Retype the entries, please, from their first line to the line containing "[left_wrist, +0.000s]", exactly and only those lines, minus the pictures.

+++ Supplied records +++

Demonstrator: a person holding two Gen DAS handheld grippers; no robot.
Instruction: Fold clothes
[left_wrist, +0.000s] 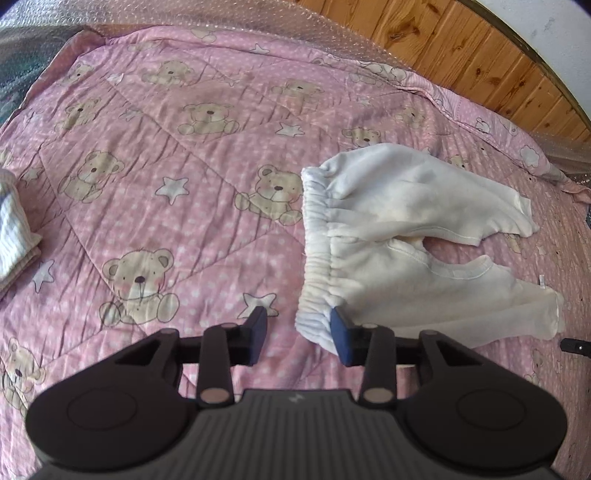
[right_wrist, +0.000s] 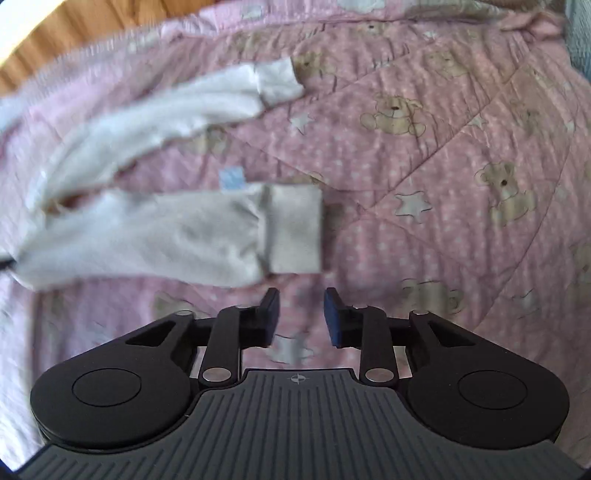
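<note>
Small cream baby trousers (left_wrist: 399, 236) lie spread on a pink teddy-bear quilt (left_wrist: 177, 155), waistband to the left and both legs pointing right. My left gripper (left_wrist: 299, 334) is open, with the near corner of the waistband between its fingers. In the right wrist view the trousers (right_wrist: 147, 229) lie at the left, and the cuff (right_wrist: 295, 229) of the near leg sits just ahead of my right gripper (right_wrist: 301, 317). That gripper is open and empty above the quilt (right_wrist: 443, 184). This view is blurred.
A folded pale striped garment (left_wrist: 14, 236) lies at the quilt's left edge. Wooden wall panelling (left_wrist: 461, 48) runs along the far side of the bed. A small dark object (left_wrist: 574, 345) shows at the right edge.
</note>
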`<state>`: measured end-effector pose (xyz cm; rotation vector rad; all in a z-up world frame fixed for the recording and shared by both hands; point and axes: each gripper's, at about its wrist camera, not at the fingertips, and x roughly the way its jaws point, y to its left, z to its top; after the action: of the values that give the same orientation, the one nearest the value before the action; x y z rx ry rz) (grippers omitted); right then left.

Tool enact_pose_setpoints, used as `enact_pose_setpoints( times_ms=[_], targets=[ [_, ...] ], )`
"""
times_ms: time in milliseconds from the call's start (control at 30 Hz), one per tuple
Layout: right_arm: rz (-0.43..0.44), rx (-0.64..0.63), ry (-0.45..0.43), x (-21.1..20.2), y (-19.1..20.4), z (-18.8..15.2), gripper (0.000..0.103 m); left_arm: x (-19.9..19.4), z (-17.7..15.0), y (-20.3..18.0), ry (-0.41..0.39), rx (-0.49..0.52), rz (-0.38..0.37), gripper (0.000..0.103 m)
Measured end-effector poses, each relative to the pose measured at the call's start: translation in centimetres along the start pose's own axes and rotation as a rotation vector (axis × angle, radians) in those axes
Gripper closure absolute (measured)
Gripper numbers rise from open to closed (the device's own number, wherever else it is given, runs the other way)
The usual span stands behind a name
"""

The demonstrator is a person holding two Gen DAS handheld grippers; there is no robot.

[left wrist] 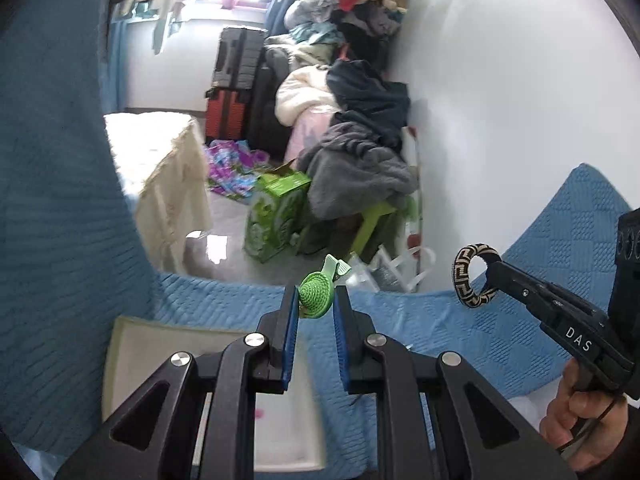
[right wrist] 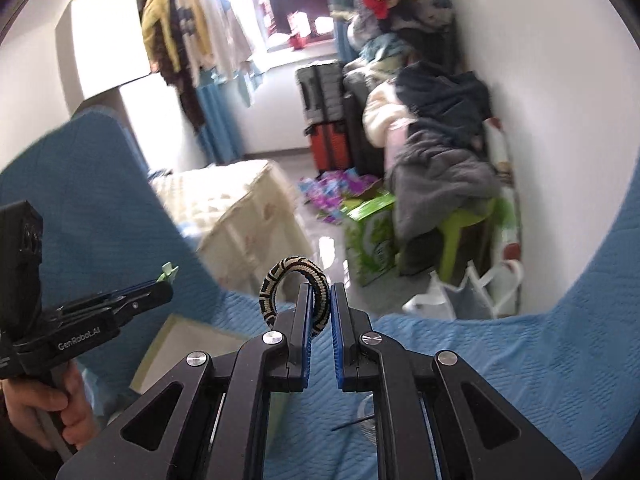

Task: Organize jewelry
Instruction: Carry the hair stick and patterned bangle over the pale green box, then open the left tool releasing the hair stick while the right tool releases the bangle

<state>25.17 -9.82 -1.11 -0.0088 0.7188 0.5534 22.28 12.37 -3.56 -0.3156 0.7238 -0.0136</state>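
Scene: A cluttered bedroom, seen from two hand-held claws raised above a blue quilted bedspread [left wrist: 440,332], with piled clothes [left wrist: 360,152] and suitcases [left wrist: 236,80] along the far wall.

Left claw: The left claw [left wrist: 316,304] is closed on a green crocheted hair clip [left wrist: 317,291], its blue pads pressing the round green disc from both sides; the pale green clip end sticks up past the tips.

Right claw: The right claw [right wrist: 320,304] is pinched nearly shut on a black-and-beige patterned ring band [right wrist: 296,292], which stands up as a loop above the jaws. From the left wrist view the same band [left wrist: 476,276] hangs at the tip of the claw, clear of the bedspread.

Hands: A hand [left wrist: 576,416] grips the right claw's handle; another hand [right wrist: 48,404] grips the left one.

Tray: A shallow white tray [left wrist: 132,344] lies on the bedspread beneath the left claw. Most of its inside is hidden by the claw, apart from a small pink speck.

Progress: Two pieces are lifted, one per claw, and neither is set down. By this view the sorting appears mid-way at best: both items seemingly remain to be placed, likely in the tray.

Left to do: Lower each piece to its spot and release it; whether other jewelry waits on the bed cannot be told.
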Motion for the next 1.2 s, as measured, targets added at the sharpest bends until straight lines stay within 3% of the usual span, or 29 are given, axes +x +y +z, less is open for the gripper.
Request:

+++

*Exercise answer*
Demonstrator: a person holding two Gen DAS handheld grippers; no robot.
Instruction: Fold clothes
[left_wrist, +0.000s] 

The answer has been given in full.